On 03/25/24 at 10:56pm, Baoquan He wrote:
> Currently, in free_area_init_core(), when initialize zone's field, a
> rough value is set to zone->managed_pages. That value is calculated by
> (zone->present_pages - memmap_pages).
>
> In the meantime, add the value to nr_all_pages and nr_kernel_pages which
> represent all free pages of system (only low memory or including HIGHMEM
> memory separately). Both of them are gonna be used in
> alloc_large_system_hash().
>
> However, the rough calculation and setting of zone->managed_pages is
> meaningless because
> a) memmap pages are allocated on units of node in sparse_init() or
> alloc_node_mem_map(pgdat); The simple (zone->present_pages -
> memmap_pages) is too rough to make sense for zone;
> b) the set zone->managed_pages will be zeroed out and reset with
> acutal value in mem_init() via memblock_free_all(). Before the
> resetting, no buddy allocation request is issued.
>
> Here, remove the meaningless and complicated calculation of
> (zone->present_pages - memmap_pages), initialize zone->managed_pages as 0
> which reflect its actual value because no any page is added into buddy
> system right now. It will be reset in mem_init().
>
> And also remove the assignment of nr_all_pages and nr_kernel_pages in
> free_area_init_core(). Instead, call the newly added calc_nr_kernel_pages()
> to count up all free but not reserved memory in memblock and assign to
> nr_all_pages and nr_kernel_pages. The counting excludes memmap_pages,
> and other kernel used data, which is more accurate than old way and
> simpler, and can also cover the ppc required arch_reserved_kernel_pages()
> case.
>
> And also clean up the outdated code comment above free_area_init_core().
> And free_area_init_core() is easy to understand now, no need to add
> words to explain.
>
> Signed-off-by: Baoquan He <[email protected]>
> ---
> mm/mm_init.c | 46 +++++-----------------------------------------
> 1 file changed, 5 insertions(+), 41 deletions(-)
>
> diff --git a/mm/mm_init.c b/mm/mm_init.c
> index c57a7fc97a16..7f71e56e83f3 100644
> --- a/mm/mm_init.c
> +++ b/mm/mm_init.c
> @@ -1565,15 +1565,6 @@ void __ref free_area_init_core_hotplug(struct pglist_data *pgdat)
> }
> #endif
>
> -/*
> - * Set up the zone data structures:
> - * - mark all pages reserved
> - * - mark all memory queues empty
> - * - clear the memory bitmaps
> - *
> - * NOTE: pgdat should get zeroed by caller.
> - * NOTE: this function is only called during early init.
> - */
> static void __init free_area_init_core(struct pglist_data *pgdat)
> {
> enum zone_type j;
> @@ -1584,41 +1575,13 @@ static void __init free_area_init_core(struct pglist_data *pgdat)
>
> for (j = 0; j < MAX_NR_ZONES; j++) {
> struct zone *zone = pgdat->node_zones + j;
> - unsigned long size, freesize, memmap_pages;
> -
> - size = zone->spanned_pages;
> - freesize = zone->present_pages;
> -
> - /*
> - * Adjust freesize so that it accounts for how much memory
> - * is used by this zone for memmap.

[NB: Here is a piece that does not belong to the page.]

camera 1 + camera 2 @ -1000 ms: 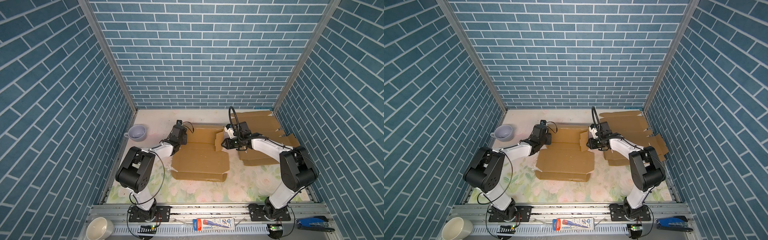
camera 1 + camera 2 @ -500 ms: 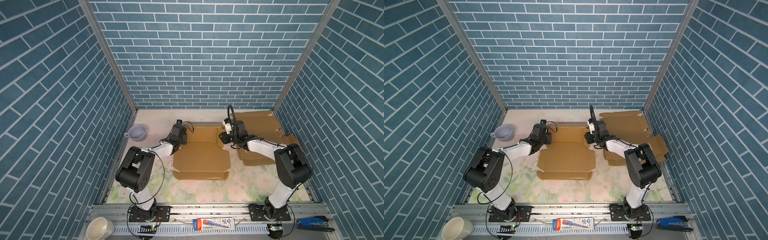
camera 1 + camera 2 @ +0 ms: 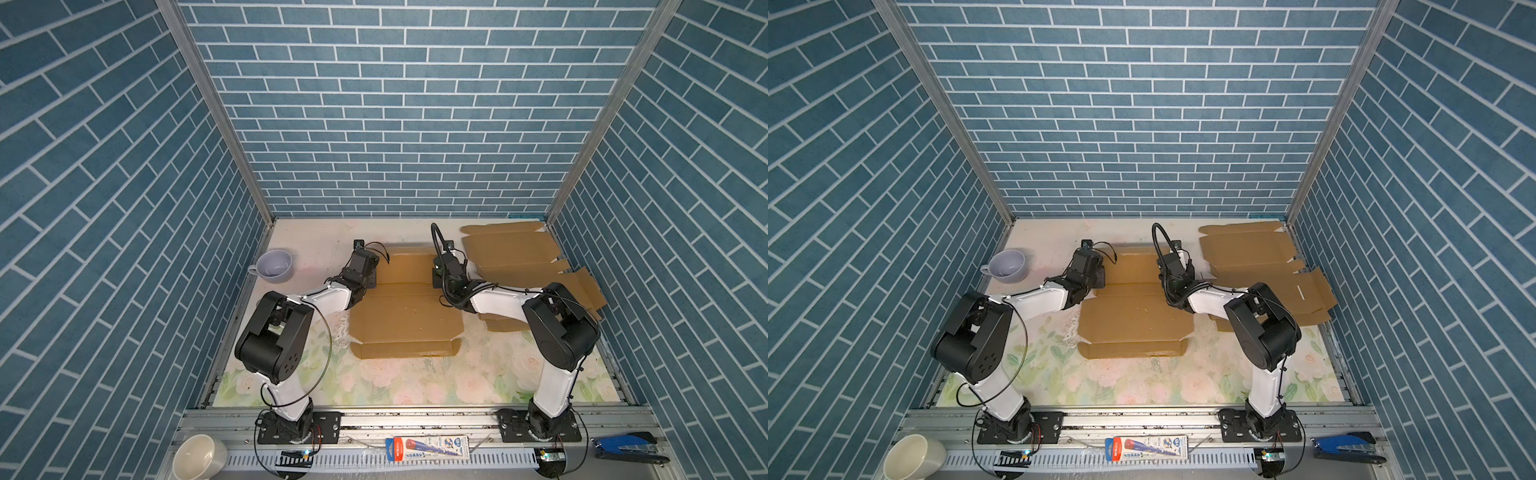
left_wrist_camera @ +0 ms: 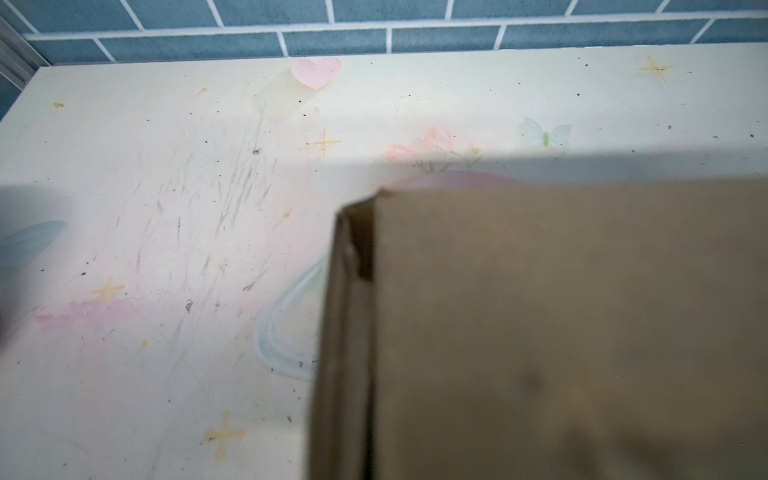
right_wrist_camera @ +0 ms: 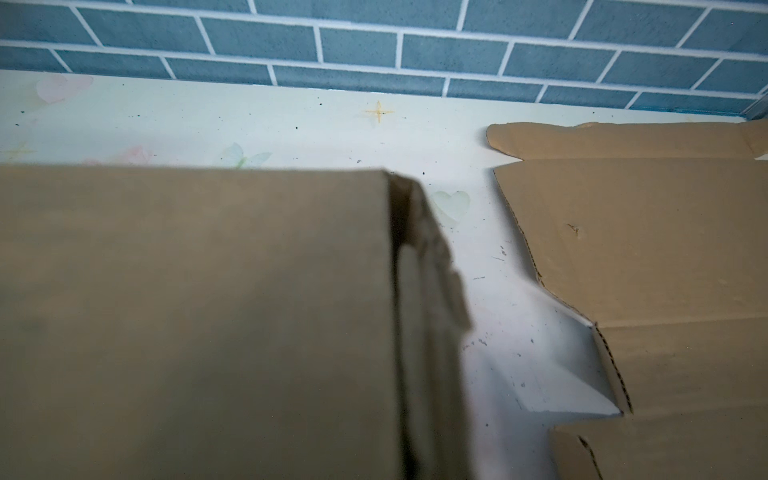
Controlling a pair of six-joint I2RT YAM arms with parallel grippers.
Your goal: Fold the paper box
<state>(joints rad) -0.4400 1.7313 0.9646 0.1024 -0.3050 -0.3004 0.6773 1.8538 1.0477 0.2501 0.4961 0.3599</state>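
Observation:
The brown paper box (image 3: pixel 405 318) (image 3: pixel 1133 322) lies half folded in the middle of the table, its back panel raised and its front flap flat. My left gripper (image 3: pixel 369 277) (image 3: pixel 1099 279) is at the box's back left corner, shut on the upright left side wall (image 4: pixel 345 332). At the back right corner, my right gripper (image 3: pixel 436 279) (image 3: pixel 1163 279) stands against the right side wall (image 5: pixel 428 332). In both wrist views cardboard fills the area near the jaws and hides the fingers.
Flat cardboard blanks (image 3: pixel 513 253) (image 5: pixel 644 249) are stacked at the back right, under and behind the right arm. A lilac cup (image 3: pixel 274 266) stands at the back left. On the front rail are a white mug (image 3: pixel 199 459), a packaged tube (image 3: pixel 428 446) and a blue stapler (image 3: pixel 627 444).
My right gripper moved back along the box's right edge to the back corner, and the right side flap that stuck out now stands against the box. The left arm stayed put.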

This affects the watermark
> - * and per-cpu initialisations
> - */
> - memmap_pages = calc_memmap_size(size, freesize);
> - if (!is_highmem_idx(j)) {
> - if (freesize >= memmap_pages) {
> - freesize -= memmap_pages;
> - if (memmap_pages)
> - pr_debug(" %s zone: %lu pages used for memmap\n",
> - zone_names[j], memmap_pages);
> - } else
> - pr_warn(" %s zone: %lu memmap pages exceeds freesize %lu\n",
> - zone_names[j], memmap_pages, freesize);
> - }
> -
> - if (!is_highmem_idx(j))
> - nr_kernel_pages += freesize;
> - /* Charge for highmem memmap if there are enough kernel pages */
> - else if (nr_kernel_pages > memmap_pages * 2)
> - nr_kernel_pages -= memmap_pages;
> - nr_all_pages += freesize;
> + unsigned long size = zone->spanned_pages;
>
> /*
> - * Set an approximate value for lowmem here, it will be adjusted
> - * when the bootmem allocator frees pages into the buddy system.
> - * And all highmem pages will be managed by the buddy system.
> + * Initialize zone->managed_pages as 0 , it will be reset
> + * when memblock allocator frees pages into buddy system.
> */
> - zone_init_internals(zone, j, nid, freesize);
> + zone_init_internals(zone, j, nid, 0);

Here, we should initialize zone->managed_pages as zone->present_pages
because later page_group_by_mobility_disabled need be set according to
zone->managed_pages. Otherwise page_group_by_mobility_disabled will be
set to 1 always. I will sent out v3.

From a17b0921b4bd00596330f61ee9ea4b82386a9fed Mon Sep 17 00:00:00 2001
From: Baoquan He <[email protected]>
Date: Thu, 28 Mar 2024 16:20:15 +0800
Subject: [PATCH] mm/mm_init.c: set zone's ->managed_pages as ->present_pages
for now
Content-type: text/plain

Because page_group_by_mobility_disabled need be set according to zone's
managed_pages later.

Signed-off-by: Baoquan He <[email protected]>
---
mm/mm_init.c | 2 +-
1 file changed, 1 insertion(+), 1 deletion(-)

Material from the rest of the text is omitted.